▶
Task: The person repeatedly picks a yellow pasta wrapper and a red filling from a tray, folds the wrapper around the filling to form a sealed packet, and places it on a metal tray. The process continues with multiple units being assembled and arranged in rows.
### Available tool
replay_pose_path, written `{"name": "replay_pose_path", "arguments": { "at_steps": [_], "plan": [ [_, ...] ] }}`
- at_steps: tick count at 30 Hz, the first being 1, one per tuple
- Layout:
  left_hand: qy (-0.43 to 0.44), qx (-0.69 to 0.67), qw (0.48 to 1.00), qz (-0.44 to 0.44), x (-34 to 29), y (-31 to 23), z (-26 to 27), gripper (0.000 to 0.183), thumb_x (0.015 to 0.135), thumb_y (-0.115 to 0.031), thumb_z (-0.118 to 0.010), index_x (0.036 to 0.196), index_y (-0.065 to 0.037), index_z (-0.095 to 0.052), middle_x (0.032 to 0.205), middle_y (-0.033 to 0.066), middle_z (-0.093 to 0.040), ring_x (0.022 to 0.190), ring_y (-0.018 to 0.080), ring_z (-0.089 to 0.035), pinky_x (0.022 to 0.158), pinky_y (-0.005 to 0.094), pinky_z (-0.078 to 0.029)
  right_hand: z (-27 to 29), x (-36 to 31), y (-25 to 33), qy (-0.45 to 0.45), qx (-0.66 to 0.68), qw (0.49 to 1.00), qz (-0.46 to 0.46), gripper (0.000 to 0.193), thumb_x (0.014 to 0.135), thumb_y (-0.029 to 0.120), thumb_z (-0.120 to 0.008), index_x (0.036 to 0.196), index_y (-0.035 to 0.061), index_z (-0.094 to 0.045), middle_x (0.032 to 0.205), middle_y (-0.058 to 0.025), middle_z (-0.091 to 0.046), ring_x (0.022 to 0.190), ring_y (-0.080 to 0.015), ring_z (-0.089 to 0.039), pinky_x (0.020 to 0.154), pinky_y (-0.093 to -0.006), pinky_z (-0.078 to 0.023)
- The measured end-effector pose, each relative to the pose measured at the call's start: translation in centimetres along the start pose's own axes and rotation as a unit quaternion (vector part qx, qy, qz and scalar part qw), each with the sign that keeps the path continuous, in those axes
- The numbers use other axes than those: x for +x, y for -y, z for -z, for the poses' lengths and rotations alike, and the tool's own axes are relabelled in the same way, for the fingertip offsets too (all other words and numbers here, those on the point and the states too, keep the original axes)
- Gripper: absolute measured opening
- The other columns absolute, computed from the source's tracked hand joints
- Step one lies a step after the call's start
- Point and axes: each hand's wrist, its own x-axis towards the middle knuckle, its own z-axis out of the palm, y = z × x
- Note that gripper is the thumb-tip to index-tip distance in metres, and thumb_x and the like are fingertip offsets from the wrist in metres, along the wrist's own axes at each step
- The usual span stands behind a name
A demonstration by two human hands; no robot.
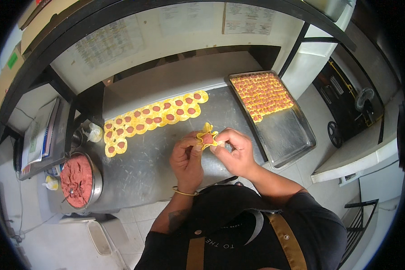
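Observation:
Both hands pinch one dumpling, a yellow wrapper with ruffled edges around pink filling, held above the metal table. My left hand grips its left side between thumb and fingertips. My right hand pinches the right edge the same way. Beyond them, flat round yellow wrappers lie in overlapping rows, each with a dab of pink meat in its middle. To the right, a metal tray bears tight rows of shaped dumplings in its far part; its near part is bare metal.
A steel bowl of pink ground meat, with a utensil in it, stands at the table's left end. Papers and folders fill a shelf at the left. A dark shelf frame arches over the far side. The tray overhangs the table's right edge.

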Motion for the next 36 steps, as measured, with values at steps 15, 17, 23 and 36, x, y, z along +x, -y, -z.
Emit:
{"name": "replay_pose_path", "arguments": {
  "at_steps": [15, 17, 23, 36],
  "plan": [
    [-0.040, -0.257, 0.918, 0.299, -0.8, 4.7, -4.7, 0.019, 0.105, -0.010, -0.061, 0.121, -0.003, -0.068, 0.122, 0.0071, -0.070, 0.112, 0.0183, -0.067, 0.099, 0.0355, -0.055, 0.1, 0.6, -2.7, -0.098, 0.108, 0.983, -0.115, 0.050, 0.085, 0.007, -0.085, 0.125, 0.0015, -0.056, 0.101, -0.0058, -0.072, 0.093, -0.0124, -0.067, 0.085, -0.0313, -0.055],
    [-0.032, -0.263, 0.914, 0.309, -1.2, 5.2, -5.3, 0.022, 0.105, -0.011, -0.061, 0.124, -0.003, -0.067, 0.124, 0.0078, -0.069, 0.114, 0.0192, -0.067, 0.101, 0.0361, -0.055, 2.1, 0.6, -2.8, -0.028, 0.169, 0.978, -0.120, 0.047, 0.085, 0.007, -0.085, 0.122, 0.0025, -0.056, 0.100, -0.0048, -0.069, 0.091, -0.0115, -0.065, 0.084, -0.0313, -0.055],
    [0.005, -0.240, 0.900, 0.363, -2.7, 9.4, -8.2, 0.026, 0.099, -0.011, -0.067, 0.123, -0.002, -0.066, 0.126, 0.0089, -0.068, 0.115, 0.0206, -0.067, 0.104, 0.0371, -0.053, 7.5, -1.8, -7.1, -0.054, 0.092, 0.986, -0.130, 0.044, 0.084, 0.015, -0.084, 0.116, 0.0043, -0.057, 0.096, -0.0086, -0.065, 0.086, -0.0169, -0.065, 0.080, -0.0334, -0.054],
    [0.026, -0.209, 0.854, 0.476, -6.9, 17.5, -15.9, 0.035, 0.104, -0.018, -0.060, 0.134, 0.002, -0.061, 0.136, 0.0156, -0.065, 0.126, 0.0274, -0.062, 0.112, 0.0424, -0.047, 21.5, -6.3, -11.6, 0.038, 0.052, 0.959, -0.276, 0.037, 0.078, 0.023, -0.080, 0.103, 0.0066, -0.058, 0.097, -0.0136, -0.065, 0.096, -0.0355, -0.067, 0.084, -0.0450, -0.054]
  ]
}}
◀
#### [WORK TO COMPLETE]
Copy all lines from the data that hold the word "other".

#### [SOLVED EXERCISE]
- The numbers use other axes than those: x for +x, y for -y, z for -z, for the poses' lengths and rotations alike, and the tool's own axes are relabelled in the same way, for the fingertip offsets too (all other words and numbers here, those on the point and the states too, keep the original axes)
- The other columns absolute, computed from the source's tracked hand joints

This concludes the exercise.